+++ Supplied data +++
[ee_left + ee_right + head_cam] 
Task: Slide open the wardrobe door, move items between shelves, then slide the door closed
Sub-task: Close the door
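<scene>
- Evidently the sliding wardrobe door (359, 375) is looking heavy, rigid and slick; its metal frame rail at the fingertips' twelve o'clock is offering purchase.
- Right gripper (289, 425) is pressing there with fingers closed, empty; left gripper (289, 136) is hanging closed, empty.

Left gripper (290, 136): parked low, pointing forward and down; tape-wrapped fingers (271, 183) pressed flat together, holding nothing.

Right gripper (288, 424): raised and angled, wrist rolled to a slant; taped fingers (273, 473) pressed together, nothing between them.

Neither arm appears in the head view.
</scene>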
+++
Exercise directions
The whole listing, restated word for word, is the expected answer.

Finished task
[ee_left + ee_right + head_cam] 
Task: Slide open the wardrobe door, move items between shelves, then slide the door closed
Sub-task: Close the door
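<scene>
- Evidently the sliding wardrobe door (359, 375) is looking heavy, rigid and slick; its metal frame rail at the fingertips' twelve o'clock is offering purchase.
- Right gripper (289, 425) is pressing there with fingers closed, empty; left gripper (289, 136) is hanging closed, empty.

Left gripper (290, 136): parked low, pointing forward and down; tape-wrapped fingers (271, 183) pressed flat together, holding nothing.

Right gripper (288, 424): raised and angled, wrist rolled to a slant; taped fingers (273, 473) pressed together, nothing between them.

Neither arm appears in the head view.
</scene>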

There is nothing more to this answer.